GLOBAL bombList[] AS tBomb

SETSCREEN 320,240,0

// start
LOADBMP "resources/background.png"

LOADANIM "resources/bombs-20px.png", 0, 20, 20

GLOBAL gRunning = TRUE
GLOBAL gCounter = 0

WHILE gRunning


INC gCounter,1
IF gCounter > 60
CreateBomb(RND(280)+19, RND(200)+19)
gCounter = 0

PRINT LEN(bombList[]), 0,0


// put in something to set gRunning = false when you want to quit out

FUNCTION ProcessBombs:
LOCAL b AS tBomb

// nb 20 modifier for size of bomb sprite
FOREACH b IN bombList[]
INC b.x, b.dx
INC b.y, b.dy
IF b.x > 300-20 OR b.x < 19 THEN b.dx=-b.dx
IF b.y > 220-20 OR b.y < 19 THEN b.dy=-b.dy

// check for boxed areas
IF b.y > 68 AND (b.x < 102 OR b.x > 219) AND b.dy > 0 THEN b.dy = -b.dy
IF b.y < 170 AND (b.x < 102 OR b.x > 219) AND b.dy < 0 THEN b.dy = -b.dy

IF b.x < 102 AND b.y > 68 AND b.y < 170 AND b.dx < 0 THEN b.dx = -b.dx
IF b.x > 219 AND b.y > 68 AND b.y < 170 AND b.dx > 0 THEN b.dx = -b.dx

DRAWANIM 0,0, b.x, b.y


FUNCTION CreateBomb: x, y
LOCAL b AS tBomb

b.x = x
b.y = y
b.dx = (RND(40)/10)-2
b.dy = (RND(40)/10)-2

DIMPUSH bombList[], b

Quote from: Quentinyou don't have to use LOADBMP within the game loop, just load the picture one time e.g. at start of sub Play()
Yes, that is what I was meaning, but important to state in case it is used in a loop.
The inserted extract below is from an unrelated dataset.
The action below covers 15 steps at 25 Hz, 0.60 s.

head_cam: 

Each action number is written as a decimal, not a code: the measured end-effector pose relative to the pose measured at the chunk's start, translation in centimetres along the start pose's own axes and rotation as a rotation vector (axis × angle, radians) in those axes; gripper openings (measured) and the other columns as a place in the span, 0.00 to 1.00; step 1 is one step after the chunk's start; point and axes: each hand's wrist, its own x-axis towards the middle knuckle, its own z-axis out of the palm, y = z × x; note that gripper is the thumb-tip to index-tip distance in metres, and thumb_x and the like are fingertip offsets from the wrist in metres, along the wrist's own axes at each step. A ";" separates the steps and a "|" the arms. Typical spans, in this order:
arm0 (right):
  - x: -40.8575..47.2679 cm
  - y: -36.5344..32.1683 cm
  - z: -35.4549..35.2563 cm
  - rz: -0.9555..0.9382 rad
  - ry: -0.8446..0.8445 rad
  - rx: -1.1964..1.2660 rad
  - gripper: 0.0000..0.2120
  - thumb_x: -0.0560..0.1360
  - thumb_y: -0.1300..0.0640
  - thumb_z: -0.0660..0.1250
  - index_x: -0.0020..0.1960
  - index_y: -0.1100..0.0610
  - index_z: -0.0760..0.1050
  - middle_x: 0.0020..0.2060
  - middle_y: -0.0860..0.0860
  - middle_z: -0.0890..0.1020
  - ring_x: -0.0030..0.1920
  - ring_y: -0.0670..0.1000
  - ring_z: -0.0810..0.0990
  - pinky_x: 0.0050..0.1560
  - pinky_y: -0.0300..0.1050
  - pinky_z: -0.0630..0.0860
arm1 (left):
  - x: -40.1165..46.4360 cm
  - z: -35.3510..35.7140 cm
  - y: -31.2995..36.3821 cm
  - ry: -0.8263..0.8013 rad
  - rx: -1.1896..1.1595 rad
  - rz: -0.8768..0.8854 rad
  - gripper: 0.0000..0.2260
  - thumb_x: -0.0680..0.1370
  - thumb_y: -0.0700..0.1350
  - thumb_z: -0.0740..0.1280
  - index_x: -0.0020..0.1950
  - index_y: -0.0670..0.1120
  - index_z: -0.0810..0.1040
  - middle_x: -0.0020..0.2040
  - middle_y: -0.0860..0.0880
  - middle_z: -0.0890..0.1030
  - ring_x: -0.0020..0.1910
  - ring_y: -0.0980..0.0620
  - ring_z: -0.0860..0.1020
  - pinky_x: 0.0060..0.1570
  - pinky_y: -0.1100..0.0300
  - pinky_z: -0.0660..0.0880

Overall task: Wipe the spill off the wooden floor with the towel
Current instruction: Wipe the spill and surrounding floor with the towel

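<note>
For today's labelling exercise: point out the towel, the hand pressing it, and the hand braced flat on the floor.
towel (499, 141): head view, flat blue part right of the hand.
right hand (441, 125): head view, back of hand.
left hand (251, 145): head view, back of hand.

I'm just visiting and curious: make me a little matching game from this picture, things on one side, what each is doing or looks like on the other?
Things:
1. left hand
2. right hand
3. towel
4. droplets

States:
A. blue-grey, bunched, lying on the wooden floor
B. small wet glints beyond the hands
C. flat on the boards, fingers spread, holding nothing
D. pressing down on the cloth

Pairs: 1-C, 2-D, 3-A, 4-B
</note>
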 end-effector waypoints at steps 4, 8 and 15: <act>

On the subject of arrays, I also find that DIMDEL and DIMPUSH work really well for moderately sized arrays when you just want to manage a list where some elements die after a time (eg: particles) and others need to be introduced.  The next best thing to linked lists, they seem pretty fast (at least for me on Windows + PocketPC).
Not sure if these things will help a great deal, but worth looking into if you're still having problems finding ways to keep the speed.

If you look in the samples folder that comes with GLBasic, you'll find a QSIN and QCOS function that does faster calculations than the normal COS/SIN.

You could also ensure you redraw as little as possible, eg: use LOADBMP to load in the game screen and then only add in your bombs on top.

Not sure if you are using your sin tables all the time to calculate the movement or not, but if you are then try working out the DX and DY offset at the start only and when you want to change direction, then just INC x,dx and INC y,dy... you could always do if X>320 or X<0 then dx=-dx to change direction (do the same for DY).

You could work out your average FPS while the game is running and use a multiplier factor to adjust the game speed eg:  INC x, dx * fpsfactor --- so that X moves in larger steps to keep the impression of the speed, with the trade off of not moving as smoothly.